George Morl: This idea of beauty in relation to emotion is something which has always interested me. Being ND and queer, our expressions of emotion, deep sincerity, and appreciation for others, though we may not necessarily want intense contact with others, is often misunderstood especially by other queer people. This paradox is also intrinsically linked with wider queer experience. From an inner fear of rejection or insecurity, some queer people may look for validation through casual relations or across social media through the projection of bodies for self-esteem. This is evidenced by Instagram accounts open to the public where individuals may project edited photographs of their bodies with hashtags alluding to expressions of youth for online validation. I feel it becomes a problem when someone is using it as a means to manage difficult emotions. As explored in the book The Velvet Rage by Alan Downs, when we find ourselves with high levels of anxiety, depression, or loneliness we may look to external sources to suppress these. Through fear of ourselves we often discard others out of inner insecurity. When I hear fellow queer people explain to me about this on the surface it is due to not wanting to associate with heteronormative relationships, but then why is it then they still find themselves dissatisfied emotionally. Outside of these moment encounters and exchanges in intimacy as explored in ‘Dopamine Darlings’ (2020), do we actually form meaningful authentic connections?
Francesco Ferranti: What does accessibility mean to you?

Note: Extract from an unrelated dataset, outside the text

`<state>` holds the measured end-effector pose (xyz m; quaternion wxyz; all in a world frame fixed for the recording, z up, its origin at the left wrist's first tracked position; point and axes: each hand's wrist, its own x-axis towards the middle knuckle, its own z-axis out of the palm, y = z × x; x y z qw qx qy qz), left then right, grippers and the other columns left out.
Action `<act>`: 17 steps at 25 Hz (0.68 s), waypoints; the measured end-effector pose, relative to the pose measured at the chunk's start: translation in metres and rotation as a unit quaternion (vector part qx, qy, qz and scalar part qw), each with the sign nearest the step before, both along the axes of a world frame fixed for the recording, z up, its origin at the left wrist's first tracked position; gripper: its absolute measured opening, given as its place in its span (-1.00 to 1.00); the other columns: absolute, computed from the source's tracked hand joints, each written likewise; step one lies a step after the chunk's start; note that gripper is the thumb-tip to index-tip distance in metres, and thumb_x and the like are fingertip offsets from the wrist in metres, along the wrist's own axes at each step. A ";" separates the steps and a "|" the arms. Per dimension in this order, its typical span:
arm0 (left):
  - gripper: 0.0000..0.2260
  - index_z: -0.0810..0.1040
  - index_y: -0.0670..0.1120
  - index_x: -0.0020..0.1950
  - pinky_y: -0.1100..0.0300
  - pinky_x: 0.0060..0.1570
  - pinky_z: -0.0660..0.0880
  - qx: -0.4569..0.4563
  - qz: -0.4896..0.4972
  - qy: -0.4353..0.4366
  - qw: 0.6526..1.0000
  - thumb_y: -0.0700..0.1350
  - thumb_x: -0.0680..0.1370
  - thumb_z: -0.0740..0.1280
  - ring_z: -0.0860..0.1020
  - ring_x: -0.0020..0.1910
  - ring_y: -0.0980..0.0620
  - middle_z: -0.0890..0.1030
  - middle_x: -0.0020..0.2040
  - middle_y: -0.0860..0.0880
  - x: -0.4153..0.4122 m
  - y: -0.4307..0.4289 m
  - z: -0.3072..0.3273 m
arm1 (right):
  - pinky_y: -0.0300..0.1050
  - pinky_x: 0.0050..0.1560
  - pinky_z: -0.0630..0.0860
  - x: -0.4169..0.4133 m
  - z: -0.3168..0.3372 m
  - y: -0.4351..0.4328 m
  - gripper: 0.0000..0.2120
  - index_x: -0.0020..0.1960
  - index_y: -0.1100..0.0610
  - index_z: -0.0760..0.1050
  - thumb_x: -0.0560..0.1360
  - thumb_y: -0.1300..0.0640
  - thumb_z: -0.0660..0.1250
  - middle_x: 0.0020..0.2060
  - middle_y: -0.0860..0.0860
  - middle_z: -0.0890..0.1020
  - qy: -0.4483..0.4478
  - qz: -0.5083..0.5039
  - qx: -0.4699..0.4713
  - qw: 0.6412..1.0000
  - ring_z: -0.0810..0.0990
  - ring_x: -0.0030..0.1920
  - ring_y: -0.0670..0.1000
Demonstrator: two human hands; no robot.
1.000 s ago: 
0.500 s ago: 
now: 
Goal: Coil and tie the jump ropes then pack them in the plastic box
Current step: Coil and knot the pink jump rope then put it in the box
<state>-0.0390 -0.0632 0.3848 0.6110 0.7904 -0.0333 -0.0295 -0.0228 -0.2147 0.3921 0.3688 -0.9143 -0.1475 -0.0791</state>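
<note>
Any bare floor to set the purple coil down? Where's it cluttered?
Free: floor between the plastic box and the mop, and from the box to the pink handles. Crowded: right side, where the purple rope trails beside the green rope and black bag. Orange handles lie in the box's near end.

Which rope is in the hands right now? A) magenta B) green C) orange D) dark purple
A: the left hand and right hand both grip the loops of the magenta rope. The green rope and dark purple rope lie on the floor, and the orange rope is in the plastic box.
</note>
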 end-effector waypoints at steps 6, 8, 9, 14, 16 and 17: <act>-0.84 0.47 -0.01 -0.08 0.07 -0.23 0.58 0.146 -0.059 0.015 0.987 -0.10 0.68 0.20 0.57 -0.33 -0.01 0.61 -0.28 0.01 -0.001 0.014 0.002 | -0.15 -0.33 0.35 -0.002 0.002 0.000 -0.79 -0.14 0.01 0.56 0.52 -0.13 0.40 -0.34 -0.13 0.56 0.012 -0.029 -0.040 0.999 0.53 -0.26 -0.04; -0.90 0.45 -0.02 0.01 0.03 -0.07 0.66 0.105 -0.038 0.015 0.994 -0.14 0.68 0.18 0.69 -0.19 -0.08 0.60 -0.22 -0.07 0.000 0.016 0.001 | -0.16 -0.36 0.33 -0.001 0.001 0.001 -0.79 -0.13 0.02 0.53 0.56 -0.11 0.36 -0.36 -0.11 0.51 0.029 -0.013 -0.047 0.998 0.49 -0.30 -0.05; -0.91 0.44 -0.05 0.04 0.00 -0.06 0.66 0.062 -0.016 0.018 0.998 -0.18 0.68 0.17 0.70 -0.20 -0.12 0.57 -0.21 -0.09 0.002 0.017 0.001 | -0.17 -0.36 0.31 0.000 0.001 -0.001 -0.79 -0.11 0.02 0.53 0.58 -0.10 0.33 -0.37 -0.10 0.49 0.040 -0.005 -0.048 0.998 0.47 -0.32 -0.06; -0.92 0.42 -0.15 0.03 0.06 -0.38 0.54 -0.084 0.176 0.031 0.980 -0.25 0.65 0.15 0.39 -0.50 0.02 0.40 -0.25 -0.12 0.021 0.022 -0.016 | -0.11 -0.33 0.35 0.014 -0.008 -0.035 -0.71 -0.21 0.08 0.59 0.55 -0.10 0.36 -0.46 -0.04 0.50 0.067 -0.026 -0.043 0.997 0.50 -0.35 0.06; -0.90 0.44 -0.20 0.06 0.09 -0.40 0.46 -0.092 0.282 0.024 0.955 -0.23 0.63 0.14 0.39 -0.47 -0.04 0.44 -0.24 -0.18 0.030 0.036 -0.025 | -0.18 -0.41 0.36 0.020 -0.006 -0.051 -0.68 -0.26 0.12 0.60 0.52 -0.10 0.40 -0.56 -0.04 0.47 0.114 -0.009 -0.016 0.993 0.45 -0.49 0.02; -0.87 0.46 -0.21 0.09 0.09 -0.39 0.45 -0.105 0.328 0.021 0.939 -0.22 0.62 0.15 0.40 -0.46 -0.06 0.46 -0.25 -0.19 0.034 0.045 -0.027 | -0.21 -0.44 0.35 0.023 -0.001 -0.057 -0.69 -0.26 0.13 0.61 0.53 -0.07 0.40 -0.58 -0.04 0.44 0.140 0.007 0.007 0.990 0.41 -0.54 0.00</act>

George Morl: Disability activism in queer culture is largely focussed around physical or mental health conditions. As a result, we find ourselves often navigating queer experience through the lens of abled bodied voices who are not always able to identify the barriers and concerns of others; often we are forced to examine disability through a physical lens. For those with learning, cognitive, or neurodivergent conditions, sensory processing and communication barriers may affect our ability to share in platforms in which queer people connect and meet. Interactions with LGBTQ+ student societies are not always ASD accessible, dedicated LGBTQ+ events at night clubs often are characterised by loud environments or intense contact where instances of sexual assault maybe minimised as sexual liberation and dating apps may be difficult for some people with sensory processing issues as we may have to familiarise ourselves with an environment, or even within intimacy I sometimes have to sensitise myself to another’s touch. Immediacy in digital lives doesn’t always allow for this. We may require a safe space. If as an autistic person we equally want to experience this sense of belonging, affection, or intimacy where do we go?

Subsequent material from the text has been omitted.